**Instructions for the task**
Copy out the entries word for word, leaving images aside.

**Provided data**
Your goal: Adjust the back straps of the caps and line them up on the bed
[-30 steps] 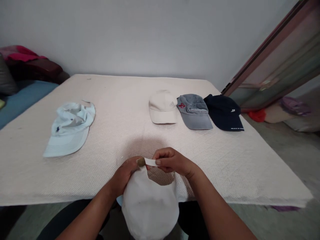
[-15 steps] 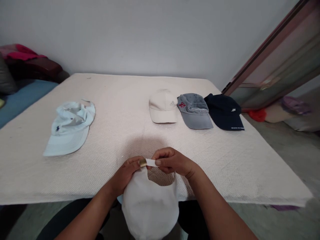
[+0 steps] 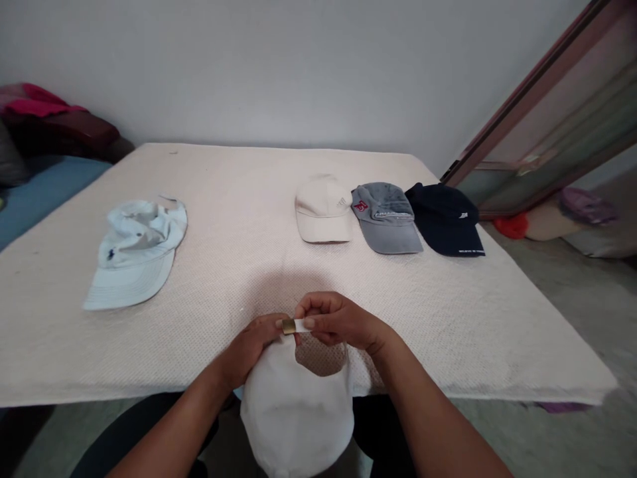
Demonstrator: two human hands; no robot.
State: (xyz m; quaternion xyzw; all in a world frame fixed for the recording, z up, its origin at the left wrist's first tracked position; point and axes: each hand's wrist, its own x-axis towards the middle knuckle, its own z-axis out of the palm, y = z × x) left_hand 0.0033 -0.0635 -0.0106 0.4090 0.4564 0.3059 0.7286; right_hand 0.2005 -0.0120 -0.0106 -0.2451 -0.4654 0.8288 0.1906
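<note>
A white cap (image 3: 298, 411) hangs at the table's front edge with its back opening facing up and away from me. My left hand (image 3: 251, 348) grips the cap's left back edge, thumb against a brass-coloured buckle (image 3: 288, 326). Between thumb and fingers, my right hand (image 3: 343, 322) pinches the white strap (image 3: 300, 325) close to that buckle. Only a short piece of strap shows between the buckle and my right thumb. The cap's brim is mostly hidden beneath its crown.
A pale blue cap (image 3: 137, 252) lies at the left of the cloth-covered table (image 3: 233, 192). A cream cap (image 3: 323, 209), a grey cap (image 3: 387, 218) and a navy cap (image 3: 446, 219) form a row at the right. A wall (image 3: 279, 73) stands behind.
My right hand has slid left along the strap toward the buckle, so less strap shows between them. The left hand keeps its grip. The view has shifted slightly.
</note>
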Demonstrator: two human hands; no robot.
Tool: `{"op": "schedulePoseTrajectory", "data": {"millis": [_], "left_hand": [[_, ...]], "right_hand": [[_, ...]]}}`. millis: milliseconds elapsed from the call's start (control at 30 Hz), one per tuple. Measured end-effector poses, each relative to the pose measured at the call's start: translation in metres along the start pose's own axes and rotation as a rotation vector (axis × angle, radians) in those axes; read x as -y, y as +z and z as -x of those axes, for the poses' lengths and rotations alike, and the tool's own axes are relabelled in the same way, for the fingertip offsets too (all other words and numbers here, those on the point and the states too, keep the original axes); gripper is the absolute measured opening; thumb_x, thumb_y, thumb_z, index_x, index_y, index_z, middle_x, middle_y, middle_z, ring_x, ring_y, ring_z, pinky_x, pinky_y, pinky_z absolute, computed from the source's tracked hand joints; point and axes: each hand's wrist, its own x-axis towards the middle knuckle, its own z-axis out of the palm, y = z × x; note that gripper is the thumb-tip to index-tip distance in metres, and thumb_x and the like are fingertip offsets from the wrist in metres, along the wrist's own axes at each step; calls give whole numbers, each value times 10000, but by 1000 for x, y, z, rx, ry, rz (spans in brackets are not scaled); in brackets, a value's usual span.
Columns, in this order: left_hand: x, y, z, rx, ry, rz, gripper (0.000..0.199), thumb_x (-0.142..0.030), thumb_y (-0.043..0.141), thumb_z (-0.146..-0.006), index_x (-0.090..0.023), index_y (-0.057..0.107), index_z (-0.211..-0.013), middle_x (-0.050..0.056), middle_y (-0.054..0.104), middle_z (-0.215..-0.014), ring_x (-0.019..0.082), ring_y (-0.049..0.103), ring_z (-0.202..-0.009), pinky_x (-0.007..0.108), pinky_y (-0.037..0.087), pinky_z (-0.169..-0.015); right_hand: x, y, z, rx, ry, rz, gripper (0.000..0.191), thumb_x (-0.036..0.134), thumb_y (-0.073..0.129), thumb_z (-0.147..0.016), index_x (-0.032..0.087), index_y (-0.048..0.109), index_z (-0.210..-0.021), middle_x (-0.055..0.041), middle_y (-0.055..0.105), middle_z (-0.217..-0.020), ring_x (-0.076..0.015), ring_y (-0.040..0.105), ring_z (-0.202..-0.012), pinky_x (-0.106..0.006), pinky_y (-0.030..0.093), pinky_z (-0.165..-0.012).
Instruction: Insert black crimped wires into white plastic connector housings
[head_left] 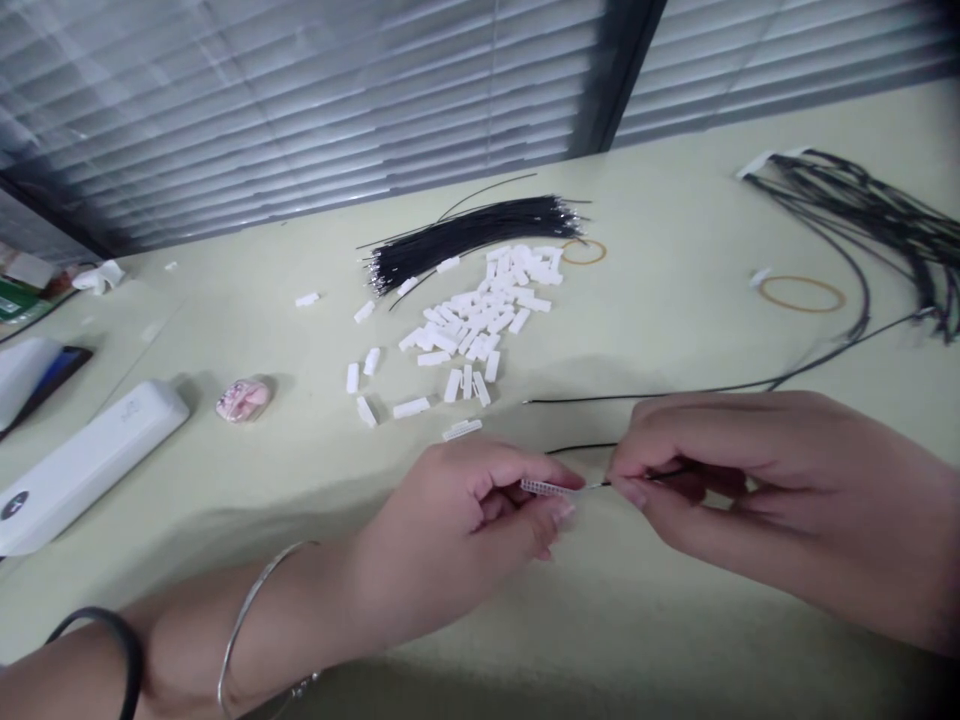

**Written solution**
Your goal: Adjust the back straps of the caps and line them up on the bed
[-30 steps] 
[-15 steps] 
[+0 steps] 
Demonstrator: two human hands; no robot.
State: (xyz m; quaternion xyzw; all in a world frame fixed for the recording, z up, its origin at the left wrist's first tracked position; point and axes: each hand's wrist, its own x-axis towards the middle knuckle, its own z-axis out of the palm, y = z × x) left_hand 0.0033 -0.0635 -0.0106 0.4090 0.4564 0.3059 0.7286; right_hand 0.2005 -0.0120 -0.0106 -0.2451 -0.4654 0.8288 0.1906
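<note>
A white cap (image 3: 298, 411) hangs at the table's front edge with its back opening facing up and away from me. My left hand (image 3: 251, 348) grips the cap's left back edge, thumb against a brass-coloured buckle (image 3: 288, 326). Between thumb and fingers, my right hand (image 3: 343, 322) pinches the white strap (image 3: 300, 325) close to that buckle. Only a short piece of strap shows between the buckle and my right thumb. The cap's brim is mostly hidden beneath its crown.
A pale blue cap (image 3: 137, 252) lies at the left of the cloth-covered table (image 3: 233, 192). A cream cap (image 3: 323, 209), a grey cap (image 3: 387, 218) and a navy cap (image 3: 446, 219) form a row at the right. A wall (image 3: 279, 73) stands behind.
My right hand has slid left along the strap toward the buckle, so less strap shows between them. The left hand keeps its grip. The view has shifted slightly.
</note>
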Demonstrator: two human hands; no robot.
Tool: `{"op": "schedulePoseTrajectory", "data": {"millis": [_], "left_hand": [[_, ...]], "right_hand": [[_, ...]]}}`. millis: milliseconds elapsed from the call's start (control at 30 Hz), one per tuple. Measured end-effector poses, each relative to the pose measured at the call's start: translation in metres along the start pose's own axes and rotation as a rotation vector (axis × angle, radians) in those axes; read x as -y, y as +z and z as -x of those axes, for the poses' lengths and rotations alike, and the tool's own axes are relabelled in the same way, for the fingertip offsets too (all other words and numbers here, those on the point and the states too, keep the original axes); gripper is the absolute measured opening; thumb_x, thumb_y, thumb_z, index_x, index_y, index_z, middle_x, middle_y, middle_z, ring_x, ring_y, ring_z, pinky_x, pinky_y, pinky_z absolute, computed from the source's tracked hand joints; point and axes: each hand's wrist, its own x-axis towards the middle knuckle, its own z-axis out of the palm, y = z × x; note that gripper is the thumb-tip to index-tip distance in metres, and thumb_x and the like are fingertip offsets from the wrist in metres, along the wrist's own axes at each step; calls give whole numbers, each value times 10000, but by 1000 for x, y, z, rx, ry, rz (spans in brackets are not scaled); in brackets, a value's usual span.
Columns, in this order: left_hand: x, y, z, rx, ry, rz, gripper (0.000..0.199), thumb_x (-0.142..0.030), thumb_y (-0.043..0.141), thumb_z (-0.146..-0.006), index_x (-0.090..0.023), index_y (-0.057..0.107), index_z (-0.211..-0.013), middle_x (-0.050..0.056), middle_y (-0.054..0.104), middle_z (-0.215..-0.014), ring_x (-0.019..0.082), ring_y (-0.049..0.103), ring_z (-0.202..-0.009), pinky_x (-0.007..0.108), pinky_y (-0.037..0.087), pinky_z (-0.169..-0.015); right_hand: x, y, z, rx, ry, rz, gripper (0.000..0.191), thumb_x (-0.036..0.134), thumb_y (-0.073..0.129), thumb_z (-0.147..0.016), index_x (-0.032..0.087), index_y (-0.048..0.109), index_z (-0.210..-0.021), middle_x (-0.055..0.041), middle_y (-0.055..0.105), middle_z (-0.217..-0.020), ring_x (-0.076..0.015), ring_y (-0.040..0.105), ring_z (-0.202..-0.012), pinky_x (-0.106..0.006), pinky_y (-0.030..0.093), pinky_z (-0.165..-0.012).
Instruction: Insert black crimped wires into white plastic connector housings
[head_left] 

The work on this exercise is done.